TO DO: Read the data, and whenever a line holds the word "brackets", report that line.

=-=-=-=-=

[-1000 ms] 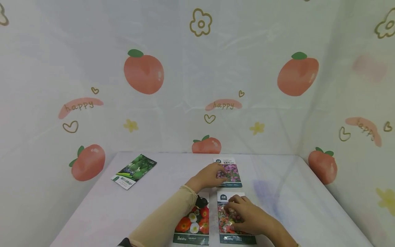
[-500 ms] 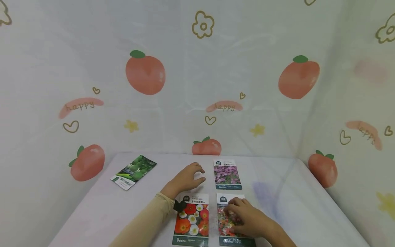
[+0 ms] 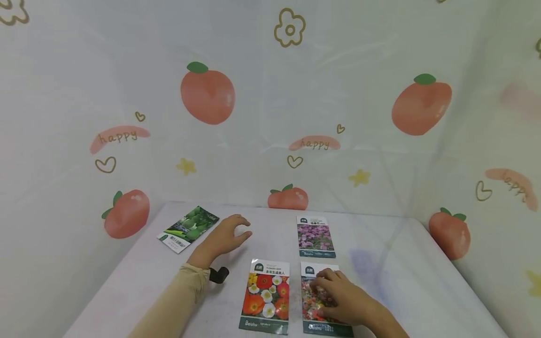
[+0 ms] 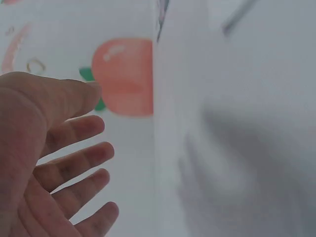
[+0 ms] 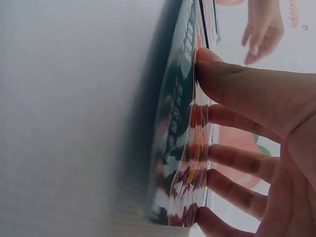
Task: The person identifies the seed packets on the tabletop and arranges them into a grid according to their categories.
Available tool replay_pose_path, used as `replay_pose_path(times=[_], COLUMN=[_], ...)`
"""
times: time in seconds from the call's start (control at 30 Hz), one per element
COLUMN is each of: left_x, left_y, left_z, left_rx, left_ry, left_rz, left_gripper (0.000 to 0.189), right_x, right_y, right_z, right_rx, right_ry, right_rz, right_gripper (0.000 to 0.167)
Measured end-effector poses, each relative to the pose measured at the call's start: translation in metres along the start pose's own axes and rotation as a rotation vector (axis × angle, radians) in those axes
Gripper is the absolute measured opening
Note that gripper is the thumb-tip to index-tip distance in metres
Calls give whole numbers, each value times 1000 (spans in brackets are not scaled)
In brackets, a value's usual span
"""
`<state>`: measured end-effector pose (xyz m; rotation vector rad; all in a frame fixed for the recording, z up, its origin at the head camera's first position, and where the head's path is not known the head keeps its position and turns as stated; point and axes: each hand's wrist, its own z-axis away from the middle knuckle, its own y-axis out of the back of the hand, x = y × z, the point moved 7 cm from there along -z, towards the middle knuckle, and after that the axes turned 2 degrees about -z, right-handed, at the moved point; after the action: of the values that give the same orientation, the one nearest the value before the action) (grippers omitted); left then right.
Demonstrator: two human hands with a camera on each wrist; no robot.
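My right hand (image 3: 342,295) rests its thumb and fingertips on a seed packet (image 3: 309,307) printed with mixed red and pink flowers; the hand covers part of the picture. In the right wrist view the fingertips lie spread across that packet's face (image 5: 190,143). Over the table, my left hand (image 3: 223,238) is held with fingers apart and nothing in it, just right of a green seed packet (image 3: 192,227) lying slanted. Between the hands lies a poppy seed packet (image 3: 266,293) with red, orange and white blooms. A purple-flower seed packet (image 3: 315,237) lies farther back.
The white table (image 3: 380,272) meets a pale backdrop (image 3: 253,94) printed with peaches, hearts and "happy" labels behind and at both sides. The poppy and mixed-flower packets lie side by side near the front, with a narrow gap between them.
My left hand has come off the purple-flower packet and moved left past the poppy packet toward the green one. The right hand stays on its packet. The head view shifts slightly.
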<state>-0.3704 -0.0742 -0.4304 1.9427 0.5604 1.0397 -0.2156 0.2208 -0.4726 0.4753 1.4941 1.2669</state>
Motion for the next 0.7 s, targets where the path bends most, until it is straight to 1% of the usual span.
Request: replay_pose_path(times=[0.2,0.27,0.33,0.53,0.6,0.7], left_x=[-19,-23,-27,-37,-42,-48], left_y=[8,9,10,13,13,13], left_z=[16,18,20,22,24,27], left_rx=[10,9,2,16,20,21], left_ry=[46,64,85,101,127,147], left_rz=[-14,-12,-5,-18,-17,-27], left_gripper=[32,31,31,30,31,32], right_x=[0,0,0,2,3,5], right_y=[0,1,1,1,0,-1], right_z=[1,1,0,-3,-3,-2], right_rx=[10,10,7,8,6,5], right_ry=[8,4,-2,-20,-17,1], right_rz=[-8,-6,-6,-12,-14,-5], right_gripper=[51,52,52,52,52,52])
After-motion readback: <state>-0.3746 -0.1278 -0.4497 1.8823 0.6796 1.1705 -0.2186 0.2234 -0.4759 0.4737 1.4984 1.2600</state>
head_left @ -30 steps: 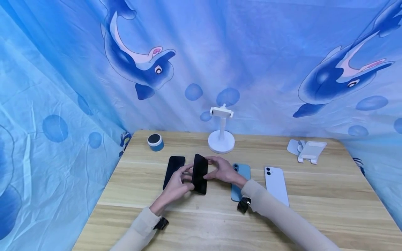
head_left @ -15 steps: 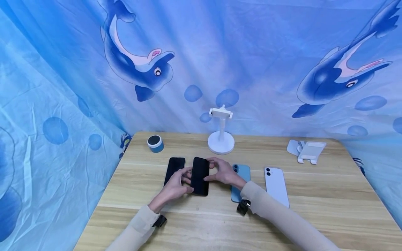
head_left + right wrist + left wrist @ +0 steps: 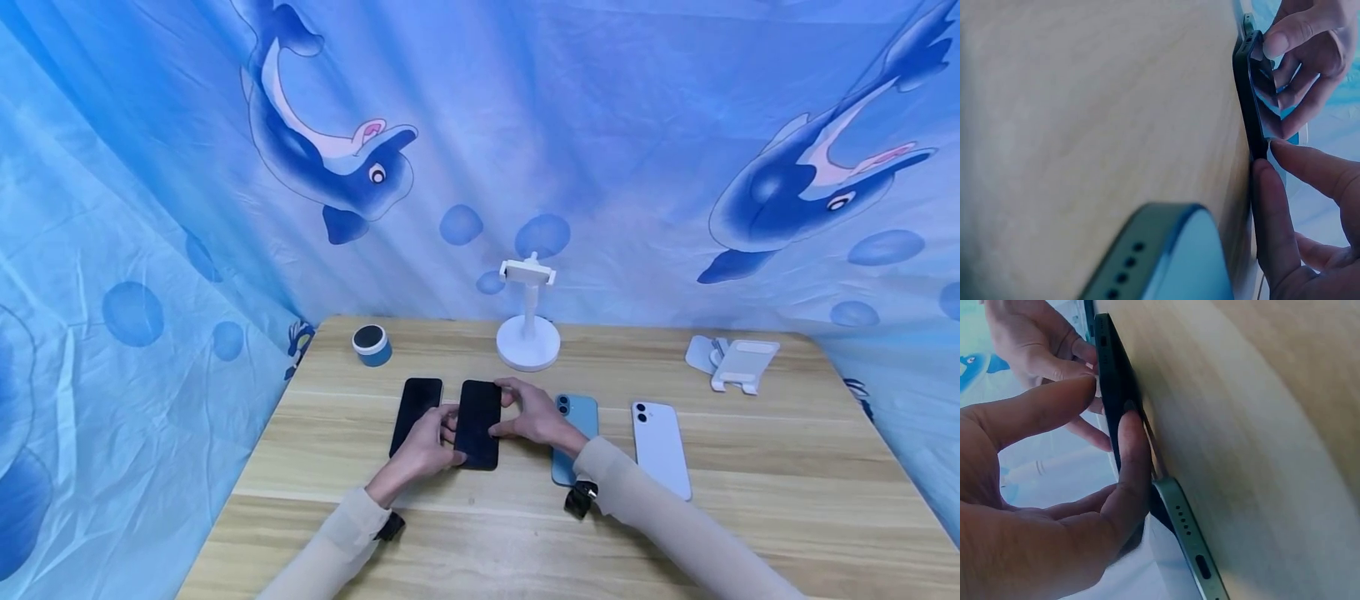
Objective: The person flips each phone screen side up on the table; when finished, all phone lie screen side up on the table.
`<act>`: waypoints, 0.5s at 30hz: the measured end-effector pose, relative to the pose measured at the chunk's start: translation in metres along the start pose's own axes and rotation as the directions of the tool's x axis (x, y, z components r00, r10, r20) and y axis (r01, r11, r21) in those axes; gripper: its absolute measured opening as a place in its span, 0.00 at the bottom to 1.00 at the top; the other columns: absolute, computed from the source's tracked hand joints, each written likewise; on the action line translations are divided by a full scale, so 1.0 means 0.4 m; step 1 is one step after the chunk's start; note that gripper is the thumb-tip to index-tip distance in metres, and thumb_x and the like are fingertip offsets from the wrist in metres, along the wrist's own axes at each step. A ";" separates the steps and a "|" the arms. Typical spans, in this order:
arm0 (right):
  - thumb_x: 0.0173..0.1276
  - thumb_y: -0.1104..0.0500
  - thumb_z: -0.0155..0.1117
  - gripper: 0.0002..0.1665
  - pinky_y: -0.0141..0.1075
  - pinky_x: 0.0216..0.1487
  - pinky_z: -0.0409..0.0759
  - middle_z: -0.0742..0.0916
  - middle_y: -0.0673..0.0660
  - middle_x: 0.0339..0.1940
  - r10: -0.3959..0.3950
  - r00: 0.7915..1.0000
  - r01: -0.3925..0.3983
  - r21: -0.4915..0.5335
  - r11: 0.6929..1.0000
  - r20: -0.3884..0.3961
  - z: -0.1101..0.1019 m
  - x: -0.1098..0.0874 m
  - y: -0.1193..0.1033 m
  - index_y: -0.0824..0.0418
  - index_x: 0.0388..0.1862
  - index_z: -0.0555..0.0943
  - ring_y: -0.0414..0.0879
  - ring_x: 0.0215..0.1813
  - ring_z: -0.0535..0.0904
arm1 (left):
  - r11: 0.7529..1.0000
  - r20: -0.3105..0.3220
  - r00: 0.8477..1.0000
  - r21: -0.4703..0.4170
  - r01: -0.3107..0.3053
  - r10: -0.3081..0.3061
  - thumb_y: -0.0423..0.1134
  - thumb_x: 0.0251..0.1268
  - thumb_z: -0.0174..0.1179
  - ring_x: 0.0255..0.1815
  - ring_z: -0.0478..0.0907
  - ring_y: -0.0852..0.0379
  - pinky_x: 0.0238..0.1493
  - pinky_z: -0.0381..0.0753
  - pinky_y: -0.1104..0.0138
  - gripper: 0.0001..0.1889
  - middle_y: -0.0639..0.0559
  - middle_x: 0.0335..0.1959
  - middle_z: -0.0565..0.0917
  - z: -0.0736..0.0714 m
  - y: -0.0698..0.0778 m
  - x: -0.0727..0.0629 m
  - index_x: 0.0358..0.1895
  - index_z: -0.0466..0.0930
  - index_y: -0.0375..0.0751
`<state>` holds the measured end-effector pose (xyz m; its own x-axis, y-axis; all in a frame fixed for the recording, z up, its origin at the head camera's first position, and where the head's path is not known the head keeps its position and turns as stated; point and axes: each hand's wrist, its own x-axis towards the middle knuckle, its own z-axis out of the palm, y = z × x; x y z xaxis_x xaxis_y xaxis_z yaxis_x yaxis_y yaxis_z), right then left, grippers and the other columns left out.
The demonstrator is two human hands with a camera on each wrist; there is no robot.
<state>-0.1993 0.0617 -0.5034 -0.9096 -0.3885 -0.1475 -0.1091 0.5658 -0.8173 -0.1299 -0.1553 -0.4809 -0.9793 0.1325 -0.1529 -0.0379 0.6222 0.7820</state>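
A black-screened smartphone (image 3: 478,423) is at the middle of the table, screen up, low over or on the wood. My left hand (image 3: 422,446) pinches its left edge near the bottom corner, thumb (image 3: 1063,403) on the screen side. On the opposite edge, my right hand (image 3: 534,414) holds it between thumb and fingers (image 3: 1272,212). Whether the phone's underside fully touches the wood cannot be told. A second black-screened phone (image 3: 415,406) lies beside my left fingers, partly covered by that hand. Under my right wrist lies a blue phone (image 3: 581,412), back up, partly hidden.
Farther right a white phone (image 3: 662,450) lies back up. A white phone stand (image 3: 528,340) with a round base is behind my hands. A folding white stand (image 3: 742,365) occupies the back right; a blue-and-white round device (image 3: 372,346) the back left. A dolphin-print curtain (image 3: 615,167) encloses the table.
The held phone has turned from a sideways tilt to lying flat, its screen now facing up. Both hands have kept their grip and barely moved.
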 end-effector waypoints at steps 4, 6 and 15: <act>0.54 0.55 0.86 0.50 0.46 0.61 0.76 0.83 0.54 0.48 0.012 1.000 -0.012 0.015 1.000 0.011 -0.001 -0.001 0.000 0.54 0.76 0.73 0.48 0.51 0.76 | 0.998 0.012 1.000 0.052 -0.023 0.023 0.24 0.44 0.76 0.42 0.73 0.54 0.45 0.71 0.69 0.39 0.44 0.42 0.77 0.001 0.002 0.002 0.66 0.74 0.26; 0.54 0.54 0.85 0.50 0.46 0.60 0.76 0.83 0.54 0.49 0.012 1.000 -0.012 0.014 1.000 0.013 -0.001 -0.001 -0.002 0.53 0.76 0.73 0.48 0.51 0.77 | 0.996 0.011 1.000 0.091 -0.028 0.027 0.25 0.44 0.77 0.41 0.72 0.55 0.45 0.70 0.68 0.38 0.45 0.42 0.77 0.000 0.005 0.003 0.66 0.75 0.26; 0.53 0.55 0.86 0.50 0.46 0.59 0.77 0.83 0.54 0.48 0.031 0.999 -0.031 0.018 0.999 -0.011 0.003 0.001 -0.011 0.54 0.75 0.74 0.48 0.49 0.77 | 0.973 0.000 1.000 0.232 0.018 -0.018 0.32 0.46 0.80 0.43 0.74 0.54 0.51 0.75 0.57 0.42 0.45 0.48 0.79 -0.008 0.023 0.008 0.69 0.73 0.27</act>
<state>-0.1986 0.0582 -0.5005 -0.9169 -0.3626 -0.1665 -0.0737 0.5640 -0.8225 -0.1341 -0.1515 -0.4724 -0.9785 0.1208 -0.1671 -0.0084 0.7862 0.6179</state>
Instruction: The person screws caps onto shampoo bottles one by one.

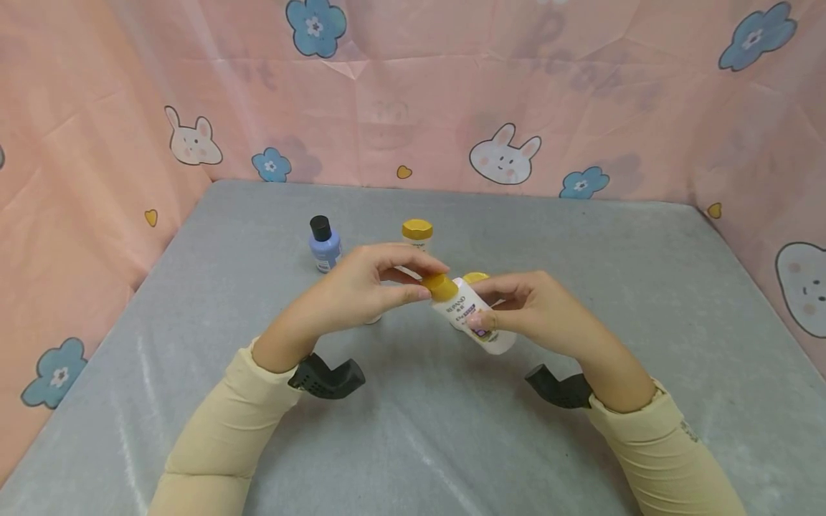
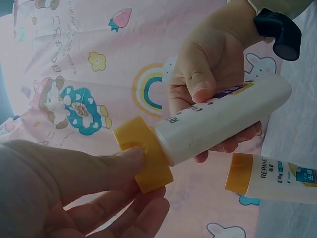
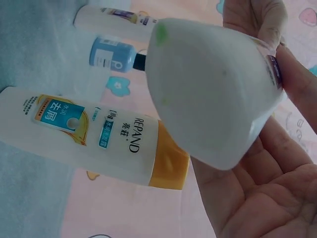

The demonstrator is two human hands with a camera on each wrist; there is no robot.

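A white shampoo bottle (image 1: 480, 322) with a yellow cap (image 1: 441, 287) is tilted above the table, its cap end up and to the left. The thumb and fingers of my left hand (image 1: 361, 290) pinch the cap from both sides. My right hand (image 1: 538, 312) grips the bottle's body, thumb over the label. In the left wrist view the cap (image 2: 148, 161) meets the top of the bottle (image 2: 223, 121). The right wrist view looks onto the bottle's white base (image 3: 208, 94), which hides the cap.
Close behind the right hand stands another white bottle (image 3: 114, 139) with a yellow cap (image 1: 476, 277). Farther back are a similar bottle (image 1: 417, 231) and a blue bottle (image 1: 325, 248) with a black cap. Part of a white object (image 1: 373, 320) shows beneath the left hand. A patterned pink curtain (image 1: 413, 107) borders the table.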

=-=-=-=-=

RESULT FOR THIS TASK:
Calls give whole numbers, each value times 1000 (spans in brackets are not scaled)
In brackets, a value's usual span

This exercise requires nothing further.